Our goal is to create an estate plan that is exactly right for you and to empower you with the information you need to know how to use your plan. We want to have a deep-rooted relationship with you so that you are always comfortable calling us when you need us.

Meet Your Estate Planning Attorney Benjamin Long 

Benjamin Long is a highly experienced Kansas estate planner and litigator, who specializes in a wide range of probate, property, and business matters.

He is a founding attorney at Schlagel Long, where he helps individuals and businesses create and protect their legacies through estate and business planning, as well as through litigation when necessary.

He has extensive experience representing clients in various estate planning matters such as drafting wills and trusts, designating beneficiaries, minimizing taxes, planning for incapacity, business succession planning, and much more.

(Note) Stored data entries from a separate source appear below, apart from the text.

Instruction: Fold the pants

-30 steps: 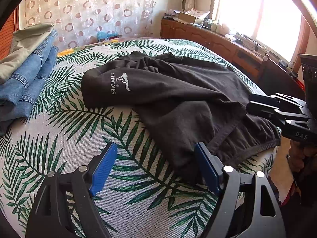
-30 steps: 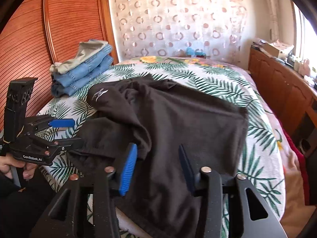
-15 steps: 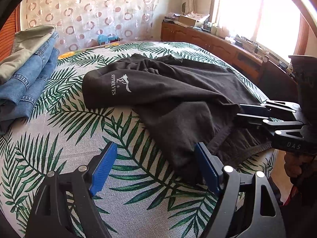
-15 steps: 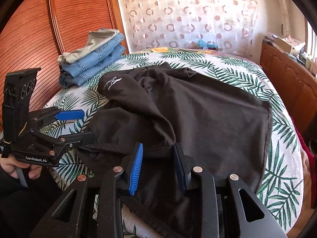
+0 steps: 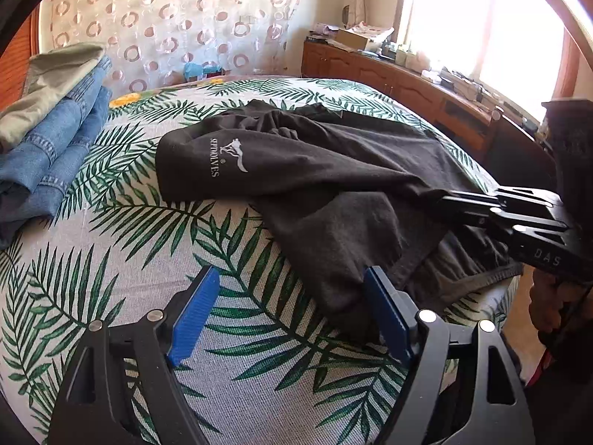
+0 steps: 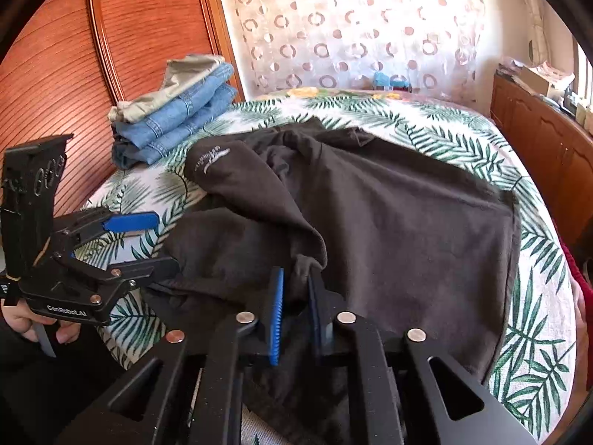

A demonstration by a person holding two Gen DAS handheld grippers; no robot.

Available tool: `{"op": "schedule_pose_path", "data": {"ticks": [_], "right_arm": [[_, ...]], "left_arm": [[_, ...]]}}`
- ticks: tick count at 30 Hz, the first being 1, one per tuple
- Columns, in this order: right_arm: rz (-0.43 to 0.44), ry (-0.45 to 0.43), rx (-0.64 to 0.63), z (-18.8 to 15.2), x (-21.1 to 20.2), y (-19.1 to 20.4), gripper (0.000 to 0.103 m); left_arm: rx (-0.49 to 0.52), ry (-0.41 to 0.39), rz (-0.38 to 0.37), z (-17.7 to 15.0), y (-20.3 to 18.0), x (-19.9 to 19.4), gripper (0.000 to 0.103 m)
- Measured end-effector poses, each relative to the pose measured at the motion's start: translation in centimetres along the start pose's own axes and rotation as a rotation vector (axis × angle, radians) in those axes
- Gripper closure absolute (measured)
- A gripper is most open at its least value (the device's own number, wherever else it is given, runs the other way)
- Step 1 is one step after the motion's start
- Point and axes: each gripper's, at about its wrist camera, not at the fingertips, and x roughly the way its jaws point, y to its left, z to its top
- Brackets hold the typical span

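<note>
Rumpled black cotton pants [image 5: 333, 170] with white logo on leaf-print bed [image 5: 122, 259], right claw [image 6: 294, 289] just closed, pinching a fold, left claw [image 5: 292, 311] spread

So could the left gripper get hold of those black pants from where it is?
Probably yes. The left gripper is open over the bedspread, and the near edge of the black pants lies just by its right-hand finger, with nothing between. The right gripper has just closed on a fold further along, well clear.
</note>
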Motion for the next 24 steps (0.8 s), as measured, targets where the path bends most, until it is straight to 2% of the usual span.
{"op": "schedule_pose_path", "data": {"ticks": [8, 24], "right_arm": [[-0.038, -0.116, -0.035, -0.4, -4.0, 1.1, 0.097], [-0.095, -0.196, -0.015, -3.4, -10.7, 0.2, 0.097]], "left_arm": [[-0.015, -0.064, -0.001, 0.7, -0.3, -1.8, 0.022], [0.020, -0.085, -0.036, 1.5, -2.0, -2.2, 0.022]]}}
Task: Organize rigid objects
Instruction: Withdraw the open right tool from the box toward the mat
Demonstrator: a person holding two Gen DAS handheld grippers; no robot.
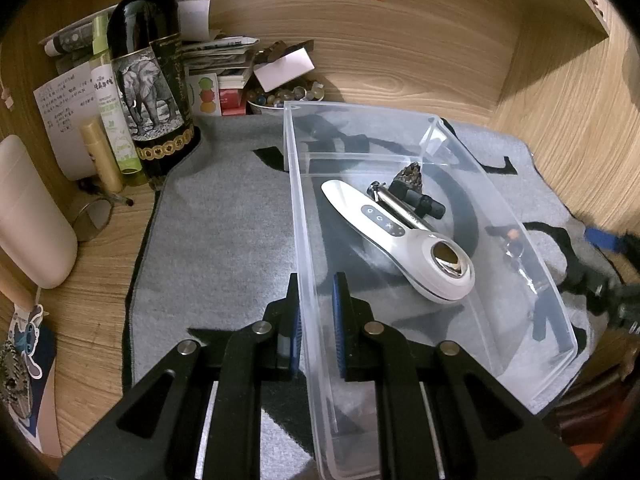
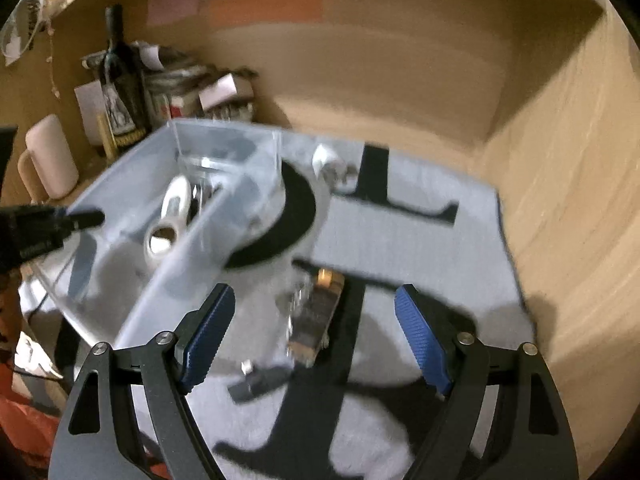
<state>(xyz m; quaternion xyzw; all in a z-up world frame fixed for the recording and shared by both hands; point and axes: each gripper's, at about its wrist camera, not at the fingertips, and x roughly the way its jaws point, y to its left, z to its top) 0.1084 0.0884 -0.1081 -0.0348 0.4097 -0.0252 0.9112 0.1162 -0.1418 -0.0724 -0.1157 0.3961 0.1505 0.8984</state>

Benjamin received his law degree from Washburn University Law School, where he earned a Certificate in Advocacy and was inducted into the Order of the Barristers, a national advocacy honorary organization for oral and written advocacy. Prior to law school, Benjamin received a Bachelor of Science in Biology from Kansas State University, where he was involved in Student Government, Track and Field, and Rugby.

Benjamin is a Super Lawyer Rising Star, an award given to only 2.5% of eligible attorneys, and has received the Martindale-Hubbell Client distinction award, awarded to only 1% of eligible attorneys, he also has an AVVO 5.0 star rating. He is also an adjunct faculty member at Washburn Law School and serves as the head coach of the Kansas State University Mock Trial Team.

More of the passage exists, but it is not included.